Every day at lunchtime, the birds circle over the Dyckerhoffbruch garbage dump in Wiesbaden. As soon as the garbage trucks are emptied, their hour strikes. You fly into the almost 4000 square meter hall to the large piles of household and organic waste and start looking for something to eat. That doesn't bother the waste disposal companies of the state capital Wiesbaden - and the ornithologist Reinhard Vohwinkel is happy.

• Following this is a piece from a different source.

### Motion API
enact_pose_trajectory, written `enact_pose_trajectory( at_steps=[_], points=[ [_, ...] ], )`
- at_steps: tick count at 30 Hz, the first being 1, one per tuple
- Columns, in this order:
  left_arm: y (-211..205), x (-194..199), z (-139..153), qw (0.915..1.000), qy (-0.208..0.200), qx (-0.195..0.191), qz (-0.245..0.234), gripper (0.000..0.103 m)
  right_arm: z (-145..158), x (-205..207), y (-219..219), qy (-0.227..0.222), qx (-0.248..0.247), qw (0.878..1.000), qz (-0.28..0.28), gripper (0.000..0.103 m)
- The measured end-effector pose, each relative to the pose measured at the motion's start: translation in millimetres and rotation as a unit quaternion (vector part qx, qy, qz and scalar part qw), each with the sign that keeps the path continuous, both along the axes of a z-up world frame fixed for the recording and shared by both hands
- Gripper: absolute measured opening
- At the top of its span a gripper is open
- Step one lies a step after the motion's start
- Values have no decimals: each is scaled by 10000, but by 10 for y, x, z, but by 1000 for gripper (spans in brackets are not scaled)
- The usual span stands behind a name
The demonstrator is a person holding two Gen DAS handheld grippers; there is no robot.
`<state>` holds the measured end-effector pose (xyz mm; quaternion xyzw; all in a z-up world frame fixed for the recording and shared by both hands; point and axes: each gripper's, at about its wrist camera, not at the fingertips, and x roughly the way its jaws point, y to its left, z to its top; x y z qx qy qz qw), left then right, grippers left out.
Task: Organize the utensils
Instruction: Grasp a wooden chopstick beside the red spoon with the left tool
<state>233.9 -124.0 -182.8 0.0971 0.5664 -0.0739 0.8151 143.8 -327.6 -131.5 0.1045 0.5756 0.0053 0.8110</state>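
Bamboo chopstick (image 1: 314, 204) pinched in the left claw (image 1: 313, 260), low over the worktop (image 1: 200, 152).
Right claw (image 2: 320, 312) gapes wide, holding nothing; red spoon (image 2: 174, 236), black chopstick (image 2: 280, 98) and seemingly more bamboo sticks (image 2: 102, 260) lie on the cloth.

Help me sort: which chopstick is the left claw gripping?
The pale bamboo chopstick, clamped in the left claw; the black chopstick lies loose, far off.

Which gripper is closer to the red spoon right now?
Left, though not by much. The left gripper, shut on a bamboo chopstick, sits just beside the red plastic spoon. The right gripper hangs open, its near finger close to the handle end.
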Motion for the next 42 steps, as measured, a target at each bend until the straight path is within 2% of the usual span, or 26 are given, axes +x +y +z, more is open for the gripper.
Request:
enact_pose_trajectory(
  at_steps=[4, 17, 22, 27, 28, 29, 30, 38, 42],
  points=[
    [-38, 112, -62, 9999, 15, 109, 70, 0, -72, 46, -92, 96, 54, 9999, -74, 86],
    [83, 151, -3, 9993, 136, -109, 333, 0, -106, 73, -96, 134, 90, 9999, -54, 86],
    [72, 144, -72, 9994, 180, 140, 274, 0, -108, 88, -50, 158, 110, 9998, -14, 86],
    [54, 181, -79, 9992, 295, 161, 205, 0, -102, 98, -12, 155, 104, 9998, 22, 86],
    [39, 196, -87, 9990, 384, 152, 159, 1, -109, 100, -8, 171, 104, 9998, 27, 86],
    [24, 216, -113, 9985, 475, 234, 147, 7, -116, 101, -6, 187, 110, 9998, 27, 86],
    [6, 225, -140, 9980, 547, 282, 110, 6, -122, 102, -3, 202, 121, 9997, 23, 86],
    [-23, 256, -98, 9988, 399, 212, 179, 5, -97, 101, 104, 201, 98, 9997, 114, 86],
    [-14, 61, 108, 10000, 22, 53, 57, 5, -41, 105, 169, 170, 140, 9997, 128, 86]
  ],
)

Because in this hall an unusually large number of black kites gather, which he can catch for a short time - an otherwise rather difficult undertaking. "This is unique in Germany," says the volunteer at the Helgoland ornithological station, which is also responsible for Hesse.

He has already traveled a lot through the world in the footsteps of birds.

He was in Panama to catch toucans.

In Sweden he equipped geese with a transmitter, in Spain he dealt with eagle owls.

"I am always called in when people have problems catching birds," says the specialist with the many nets.

It could also be a bird that got lost in a supermarket.

"Versatile and opportunistic"

A few years ago such an order took him to the landfill site in Wiesbaden for the first time.

A stork had injured itself and when Vohwinkel approached he saw the black kites circling.

“There were definitely 10 to 15 people who flew into the hall,” he enthuses today.

Since then, he has been traveling twice a year from his hometown in Velbert, North Rhine-Westphalia, to Wiesbaden to catch the kites for a short time with a net.

On bad days there are five animals, on good days 30 birds go into his net.

Vohwinkel measures, weighs, photographs and rings them - then he releases the animals again.

His hope of staying on the trail of the animals with the rings has so far been in vain.

"Nobody has reported yet that they have caught or found such a bird."

The black kite is widespread in the Rhine-Main area, but prefers to spend the cold season in Africa. According to the nature conservation association Nabu, his diet is "varied and opportunistic". He picks up live or dead fish from the surface of the water with his claws. But he has become so used to people that meat waste is also on his menu. "He's like an environmental police," jokes Vohwinkel. Black kites have the same function as vultures in other countries - they disposed of dead animals.